Problem to work on: Transcribe exactly, and without pictures, only the lines from the one bearing "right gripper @" through the final line of the data below.

Supplied material:
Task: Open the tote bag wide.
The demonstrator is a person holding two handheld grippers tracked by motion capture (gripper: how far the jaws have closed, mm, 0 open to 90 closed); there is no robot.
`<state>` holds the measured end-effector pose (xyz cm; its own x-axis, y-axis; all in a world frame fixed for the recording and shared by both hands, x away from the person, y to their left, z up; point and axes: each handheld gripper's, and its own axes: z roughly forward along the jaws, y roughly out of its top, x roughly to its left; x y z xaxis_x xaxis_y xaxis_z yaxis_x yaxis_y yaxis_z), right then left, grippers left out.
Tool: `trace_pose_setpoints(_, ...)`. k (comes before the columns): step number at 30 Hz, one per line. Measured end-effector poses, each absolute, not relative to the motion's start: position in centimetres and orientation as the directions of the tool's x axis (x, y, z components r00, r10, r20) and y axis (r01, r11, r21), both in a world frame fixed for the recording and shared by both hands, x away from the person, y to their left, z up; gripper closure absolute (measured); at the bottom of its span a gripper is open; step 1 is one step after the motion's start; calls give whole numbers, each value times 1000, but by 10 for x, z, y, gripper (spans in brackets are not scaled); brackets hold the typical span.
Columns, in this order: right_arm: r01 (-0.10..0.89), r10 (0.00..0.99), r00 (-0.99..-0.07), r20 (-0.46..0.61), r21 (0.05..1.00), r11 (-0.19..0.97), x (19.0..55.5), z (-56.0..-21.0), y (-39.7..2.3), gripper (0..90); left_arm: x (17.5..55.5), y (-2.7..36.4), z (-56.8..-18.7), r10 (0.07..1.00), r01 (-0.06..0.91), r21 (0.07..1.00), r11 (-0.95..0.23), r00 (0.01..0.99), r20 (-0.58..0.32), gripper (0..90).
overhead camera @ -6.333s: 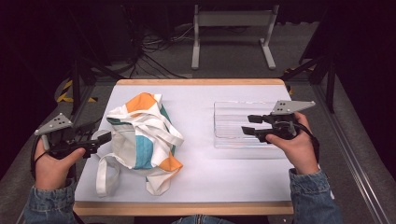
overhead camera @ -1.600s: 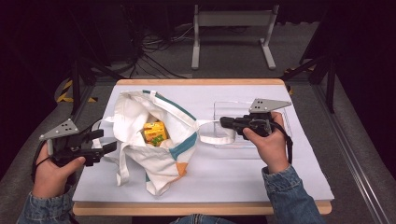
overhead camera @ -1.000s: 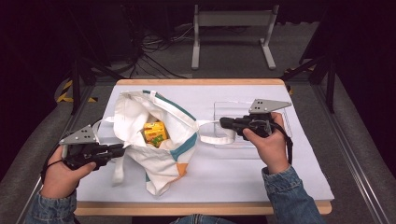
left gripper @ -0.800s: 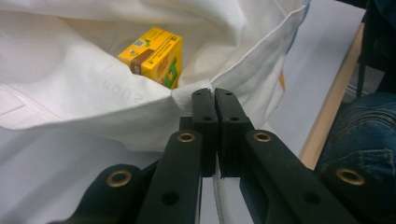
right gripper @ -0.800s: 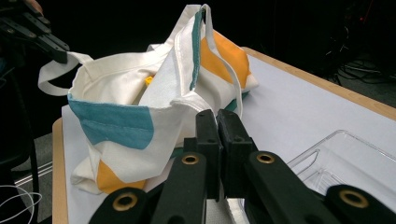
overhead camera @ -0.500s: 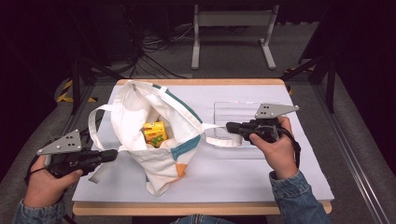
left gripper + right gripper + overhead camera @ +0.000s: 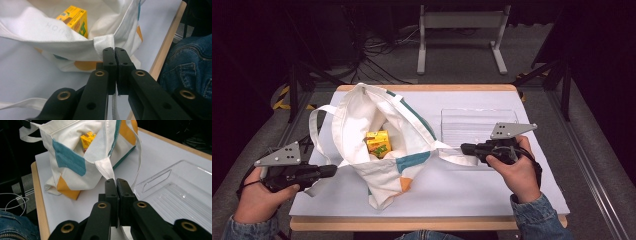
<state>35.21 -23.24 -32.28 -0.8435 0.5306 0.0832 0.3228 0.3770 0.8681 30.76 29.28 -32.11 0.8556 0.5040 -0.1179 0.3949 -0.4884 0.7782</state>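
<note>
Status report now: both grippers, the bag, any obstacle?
Left gripper shut on bag strap. Right gripper shut on other strap. Tote bag held open, yellow box inside. No obstacle.

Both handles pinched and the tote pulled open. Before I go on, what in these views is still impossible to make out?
- Yellow carton: its lower part, hidden by the tote bag wall, all views.
- Anything else in the bag: cloth folds cover the bottom.
- Carton print: too small, high view.
- Clear tray: far end cut off by the frame edge, right gripper view.
</note>
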Motion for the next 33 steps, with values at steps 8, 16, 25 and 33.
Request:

Final answer:
right gripper @ -0.800s: 
overhead camera @ -0.500s: 
left gripper + right gripper + overhead camera @ +0.000s: 
<state>35.21 -23.24 -32.28 -0.8435 0.5306 0.0832 0.3228 0.3770 0.8681 30.76 29.28 -32.11 0.8556 0.5040 -0.1179 0.3949 -0.4884 0.7782</state>
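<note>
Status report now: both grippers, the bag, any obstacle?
Left gripper shut on bag strap. Right gripper shut on other strap. Tote bag held open, yellow box inside. No obstacle.

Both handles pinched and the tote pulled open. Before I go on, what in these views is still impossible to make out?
- Yellow carton: its lower part, hidden by the tote bag wall, all views.
- Anything else in the bag: cloth folds cover the bottom.
- Carton print: too small, high view.
- Clear tray: far end cut off by the frame edge, right gripper view.
</note>
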Motion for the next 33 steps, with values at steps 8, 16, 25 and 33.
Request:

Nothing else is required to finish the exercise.